Her first book was Desde Lejos ("From Afar", 1946), published when she was 26, and she went on to produce 18 volumes of poetry. In Latin American writing she is placed in the "1940s generation", which is when she joined the half-hidden writers who were not producing heroic or adulatory literature in the early years of the first government of General Juan Domingo Pern.
She said:
Our generation was driven to get together and keep in touch to write something that did not exist, and to learn what was going on because we could not read about poetry in the newspapers. In fact, we were probably very much like all other groups of poets in the immediate post-war and early Fifties: we had to start afresh because everything had been done and then dramatically destroyed.

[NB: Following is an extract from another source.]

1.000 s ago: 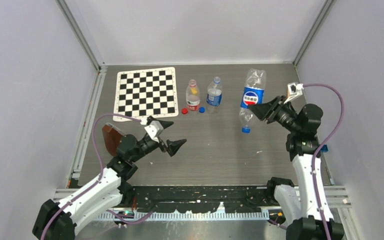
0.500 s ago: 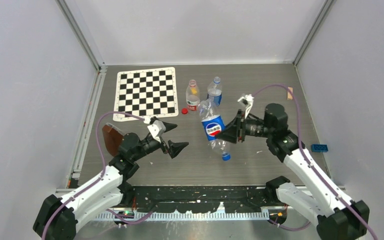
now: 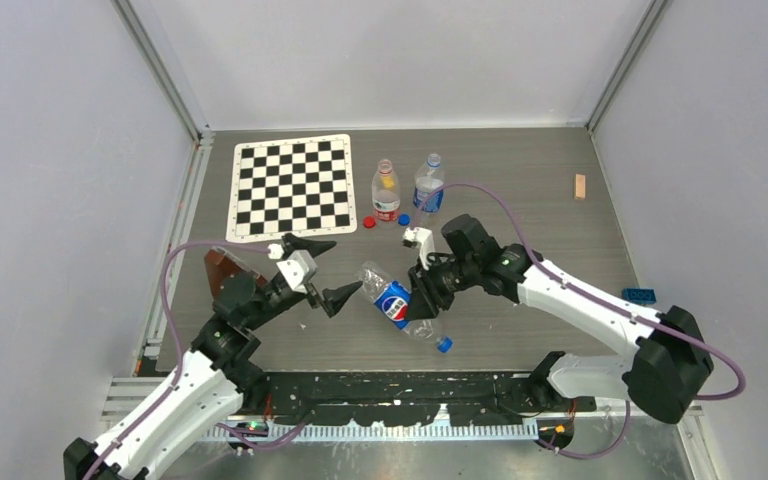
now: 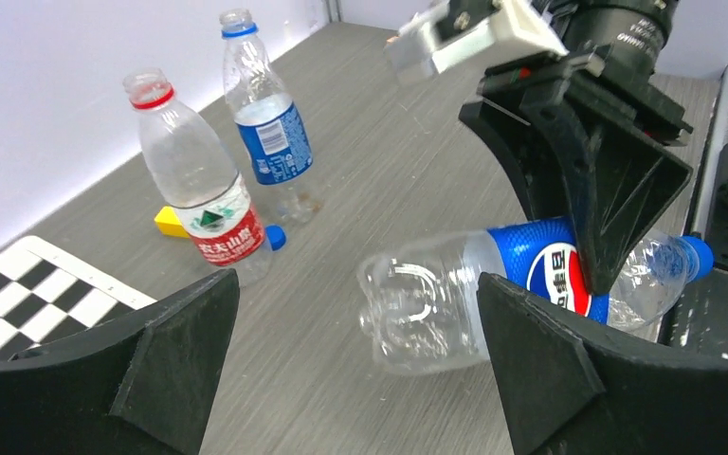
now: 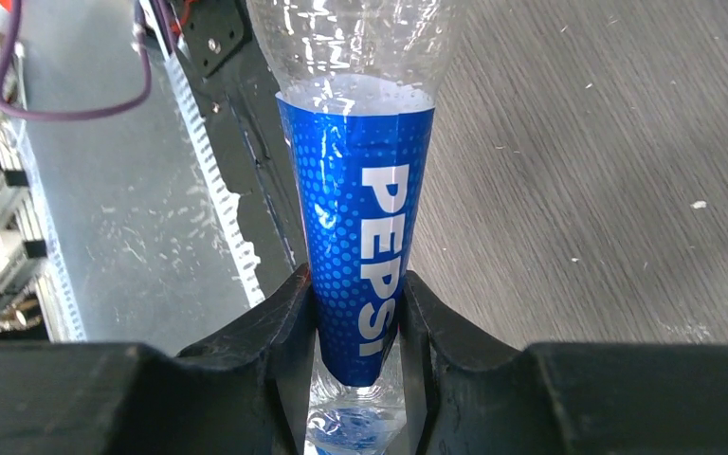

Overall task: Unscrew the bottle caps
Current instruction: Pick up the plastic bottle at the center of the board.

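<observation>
Pepsi bottle (image 3: pixel 388 296) swung left to centre, right fingers (image 5: pixel 265 332) hiding its waist.

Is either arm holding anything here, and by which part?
The right gripper holds the Pepsi bottle by its blue-labelled middle, jaws pinching it in. The left gripper is open, holding nothing.

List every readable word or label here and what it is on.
"PEPSI": blue label of the large bottle clamped in the right gripper.
Red-labelled bottle: print too small to read.
Small blue-labelled bottle: print too small to read.
</observation>
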### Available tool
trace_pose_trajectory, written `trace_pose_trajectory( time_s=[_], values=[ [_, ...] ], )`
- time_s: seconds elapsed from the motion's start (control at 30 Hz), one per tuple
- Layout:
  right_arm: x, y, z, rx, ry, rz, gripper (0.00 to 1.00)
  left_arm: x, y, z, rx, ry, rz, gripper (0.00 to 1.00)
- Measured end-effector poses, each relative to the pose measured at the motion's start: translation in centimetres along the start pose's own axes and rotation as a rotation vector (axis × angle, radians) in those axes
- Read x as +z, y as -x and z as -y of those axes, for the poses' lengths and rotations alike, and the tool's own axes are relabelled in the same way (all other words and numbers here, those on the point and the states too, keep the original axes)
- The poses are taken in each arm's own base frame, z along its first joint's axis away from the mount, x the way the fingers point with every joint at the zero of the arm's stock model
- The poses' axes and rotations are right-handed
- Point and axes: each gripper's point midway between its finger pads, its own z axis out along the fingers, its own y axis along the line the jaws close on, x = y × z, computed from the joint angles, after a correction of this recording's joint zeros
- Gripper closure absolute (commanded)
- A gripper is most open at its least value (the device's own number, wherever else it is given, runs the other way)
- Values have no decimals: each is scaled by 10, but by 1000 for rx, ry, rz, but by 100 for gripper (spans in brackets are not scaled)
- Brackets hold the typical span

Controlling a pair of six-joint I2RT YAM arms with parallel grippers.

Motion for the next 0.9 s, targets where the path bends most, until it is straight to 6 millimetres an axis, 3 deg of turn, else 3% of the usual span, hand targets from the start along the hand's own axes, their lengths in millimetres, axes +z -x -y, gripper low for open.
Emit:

We were probably no more than small animals locked up together all of a sudden in a cage and we had to share what we had.
Horacio Armani, a former literary editor of the newspaper La Nacin in Buenos Aires, said she had been influenced by translations into Spanish of T.S. Eliot.
Her books best known in Latin America are Los Juegos Peligrosos ("The Dangerous Games", 1962), Museo Salvaje ("Savage Museum", 1974), her 1979 anthology of collected verse, and El Cerco de Tamarindo ("The Tamarind Hedge", 1995).
Orozco had received about a dozen prizes for her poetry in Argentina and elsewhere in Latin America. Although not well known outside the Spanish language, she represented an anchor in Argentine poetry, in a time of literature of uncertain quality and quite sparkless writing.
Olga Orozco, poet: born Toay, Argentina 17 March 1920; died Buenos Aires 15 August 1999.